▶ **Requirement**
In the listing below, the lines starting with the line with "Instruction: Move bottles" and going on through the line with "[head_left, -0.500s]" are to be reproduced exactly, and only those.

▶ **Data block**
((

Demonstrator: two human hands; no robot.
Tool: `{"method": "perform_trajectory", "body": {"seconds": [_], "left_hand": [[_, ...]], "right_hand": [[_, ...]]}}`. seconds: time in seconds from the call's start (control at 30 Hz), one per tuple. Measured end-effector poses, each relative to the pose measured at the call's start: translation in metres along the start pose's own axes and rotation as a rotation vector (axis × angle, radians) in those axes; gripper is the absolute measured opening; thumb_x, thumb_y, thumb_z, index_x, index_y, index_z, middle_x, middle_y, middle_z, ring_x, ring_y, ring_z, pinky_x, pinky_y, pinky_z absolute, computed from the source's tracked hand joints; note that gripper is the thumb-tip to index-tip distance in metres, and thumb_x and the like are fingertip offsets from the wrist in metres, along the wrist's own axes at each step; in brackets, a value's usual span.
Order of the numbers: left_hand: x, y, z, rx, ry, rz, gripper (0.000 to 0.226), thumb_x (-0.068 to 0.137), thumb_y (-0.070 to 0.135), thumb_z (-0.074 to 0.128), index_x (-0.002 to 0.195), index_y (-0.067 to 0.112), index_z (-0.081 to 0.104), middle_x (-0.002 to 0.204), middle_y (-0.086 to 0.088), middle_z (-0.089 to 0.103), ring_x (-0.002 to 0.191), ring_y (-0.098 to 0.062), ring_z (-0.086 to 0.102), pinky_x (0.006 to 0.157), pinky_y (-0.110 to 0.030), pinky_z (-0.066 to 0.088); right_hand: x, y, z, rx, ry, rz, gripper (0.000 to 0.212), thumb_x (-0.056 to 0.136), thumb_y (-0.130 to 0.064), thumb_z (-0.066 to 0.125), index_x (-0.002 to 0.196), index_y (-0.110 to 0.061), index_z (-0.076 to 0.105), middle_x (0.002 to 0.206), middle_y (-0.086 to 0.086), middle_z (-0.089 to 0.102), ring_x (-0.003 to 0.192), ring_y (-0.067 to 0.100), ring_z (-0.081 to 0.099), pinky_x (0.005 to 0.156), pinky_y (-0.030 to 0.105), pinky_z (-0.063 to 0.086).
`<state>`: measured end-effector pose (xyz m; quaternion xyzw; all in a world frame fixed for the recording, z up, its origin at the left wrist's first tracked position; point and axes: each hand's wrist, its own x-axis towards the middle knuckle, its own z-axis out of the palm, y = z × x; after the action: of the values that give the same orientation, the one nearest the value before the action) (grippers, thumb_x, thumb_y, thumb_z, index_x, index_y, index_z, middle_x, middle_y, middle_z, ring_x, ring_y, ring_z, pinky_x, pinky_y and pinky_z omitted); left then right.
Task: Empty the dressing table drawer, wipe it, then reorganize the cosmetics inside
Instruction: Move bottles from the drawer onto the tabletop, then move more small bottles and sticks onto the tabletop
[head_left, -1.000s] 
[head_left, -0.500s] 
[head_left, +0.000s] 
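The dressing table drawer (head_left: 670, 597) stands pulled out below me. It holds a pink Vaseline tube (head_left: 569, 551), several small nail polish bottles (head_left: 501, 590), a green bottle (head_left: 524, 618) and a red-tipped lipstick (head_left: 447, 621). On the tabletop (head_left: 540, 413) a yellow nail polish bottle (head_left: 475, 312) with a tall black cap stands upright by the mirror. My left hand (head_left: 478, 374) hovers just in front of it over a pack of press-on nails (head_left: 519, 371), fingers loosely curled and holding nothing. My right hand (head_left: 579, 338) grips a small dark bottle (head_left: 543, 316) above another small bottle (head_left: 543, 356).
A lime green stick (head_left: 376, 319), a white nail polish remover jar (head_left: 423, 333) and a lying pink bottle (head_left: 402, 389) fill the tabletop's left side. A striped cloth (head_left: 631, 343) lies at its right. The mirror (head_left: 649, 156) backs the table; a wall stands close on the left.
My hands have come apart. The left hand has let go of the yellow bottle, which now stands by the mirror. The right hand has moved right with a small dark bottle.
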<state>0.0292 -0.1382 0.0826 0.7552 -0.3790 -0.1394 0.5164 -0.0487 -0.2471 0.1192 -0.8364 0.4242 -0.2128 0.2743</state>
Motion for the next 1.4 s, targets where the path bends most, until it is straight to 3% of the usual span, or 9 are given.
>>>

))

▶ **Final answer**
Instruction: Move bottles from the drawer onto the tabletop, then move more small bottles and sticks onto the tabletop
[head_left, -1.000s] 
[head_left, -0.500s] 

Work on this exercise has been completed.